\n
## Bar Chart: KV Cache Length Comparison - Transformers vs. DynTS
### Overview
This bar chart compares the KV Cache Length (in 10^3 units) for two models, "Transformers" and "DynTS (Ours)", across six different datasets: AIME24, AIME25, AMC23, GaoKao2023En, GPQA-D, and MATH500. The chart visually represents the performance difference in terms of KV cache usage between the two models on each dataset. Above each DynTS bar is a multiplier indicating how much smaller the cache length is compared to the Transformers model.
### Components/Axes
* **X-axis:** Dataset names: AIME24, AIME25, AMC23, GaoKao2023En, GPQA-D, MATH500.
* **Y-axis:** KV Cache Length (10^3). Scale ranges from 0.0 to 20.0.
* **Legend:**
* Blue: Transformers
* Red: DynTS (Ours)
* **Labels:** Each DynTS bar has a label indicating the compression factor relative to the Transformers model (e.g., "3.4x").
### Detailed Analysis
The chart consists of paired bars for each dataset, representing the KV Cache Length for Transformers and DynTS.
* **AIME24:** Transformers: approximately 16.5. DynTS: approximately 4.8. Compression factor: 3.4x.

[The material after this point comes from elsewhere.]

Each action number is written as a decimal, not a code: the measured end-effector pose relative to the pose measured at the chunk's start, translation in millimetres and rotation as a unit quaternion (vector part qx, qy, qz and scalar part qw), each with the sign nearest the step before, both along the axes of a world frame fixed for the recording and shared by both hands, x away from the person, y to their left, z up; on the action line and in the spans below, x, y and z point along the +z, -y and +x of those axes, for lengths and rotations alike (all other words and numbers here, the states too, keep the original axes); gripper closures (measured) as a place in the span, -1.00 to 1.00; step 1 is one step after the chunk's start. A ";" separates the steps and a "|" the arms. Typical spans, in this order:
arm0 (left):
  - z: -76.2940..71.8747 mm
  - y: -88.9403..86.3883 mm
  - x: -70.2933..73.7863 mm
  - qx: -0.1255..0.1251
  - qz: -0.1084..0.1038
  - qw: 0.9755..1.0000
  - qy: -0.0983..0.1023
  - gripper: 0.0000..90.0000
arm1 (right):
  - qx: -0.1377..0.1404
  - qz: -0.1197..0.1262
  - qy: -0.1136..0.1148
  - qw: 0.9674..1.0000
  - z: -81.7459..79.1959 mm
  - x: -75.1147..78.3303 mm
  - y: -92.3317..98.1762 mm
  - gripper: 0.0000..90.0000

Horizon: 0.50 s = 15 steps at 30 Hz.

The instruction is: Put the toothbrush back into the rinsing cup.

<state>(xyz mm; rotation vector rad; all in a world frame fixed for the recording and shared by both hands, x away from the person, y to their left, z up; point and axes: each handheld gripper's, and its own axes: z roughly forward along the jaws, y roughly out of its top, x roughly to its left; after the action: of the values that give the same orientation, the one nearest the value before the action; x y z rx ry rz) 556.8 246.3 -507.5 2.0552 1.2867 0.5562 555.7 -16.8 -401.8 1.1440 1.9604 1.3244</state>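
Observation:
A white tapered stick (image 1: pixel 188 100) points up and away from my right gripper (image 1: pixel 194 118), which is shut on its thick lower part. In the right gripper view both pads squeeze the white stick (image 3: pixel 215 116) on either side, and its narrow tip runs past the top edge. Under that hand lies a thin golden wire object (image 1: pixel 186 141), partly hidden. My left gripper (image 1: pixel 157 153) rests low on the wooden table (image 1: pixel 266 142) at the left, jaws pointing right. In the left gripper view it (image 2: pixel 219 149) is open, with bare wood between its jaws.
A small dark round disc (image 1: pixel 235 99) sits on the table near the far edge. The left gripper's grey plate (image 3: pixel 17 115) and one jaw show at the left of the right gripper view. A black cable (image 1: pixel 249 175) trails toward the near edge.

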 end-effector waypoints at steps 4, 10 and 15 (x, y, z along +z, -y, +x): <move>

* **AIME25:** Transformers: approximately 17.0. DynTS: approximately 5.0. Compression factor: 3.4x.
* **AMC23:** Transformers: approximately 16.8. DynTS: approximately 5.0. Compression factor: 3.3x.
* **GaoKao2023En:** Transformers: approximately 19.0. DynTS: approximately 5.0. Compression factor: 3.8x.
* **GPQA-D:** Transformers: approximately 10.5. DynTS: approximately 1.9. Compression factor: 5.6x.
* **MATH500:** Transformers: approximately 17.0. DynTS: approximately 2.4. Compression factor: 5.7x.
The Transformers bars are consistently higher than the DynTS bars across all datasets, indicating a larger KV Cache Length for Transformers.
### Key Observations
* DynTS consistently uses significantly less KV cache than Transformers across all datasets.
* The compression factor varies between 3.3x and 5.7x, with the largest compression achieved on the GPQA-D and MATH500 datasets.
* The difference in KV Cache Length is most pronounced on the GPQA-D and MATH500 datasets.
* The KV Cache Length for Transformers is relatively consistent across all datasets, ranging from approximately 10.5 to 19.0.
### Interpretation
The data suggests that DynTS is a more KV cache-efficient model compared to Transformers. This is particularly evident on the GPQA-D and MATH500 datasets, where DynTS achieves a compression factor of 5.6x and 5.7x, respectively. This could be due to the DynTS architecture being better suited for these specific datasets, or it could indicate a more general advantage in terms of KV cache management. The consistent reduction in KV Cache Length across all datasets suggests that DynTS's efficiency is not dataset-specific. The relatively stable KV Cache Length for Transformers indicates that the model's memory requirements are less sensitive to the input data. The multiplier labels directly highlight the benefit of using DynTS, quantifying the reduction in memory usage. This is important because KV cache size is a significant factor in the computational cost and scalability of transformer-based models.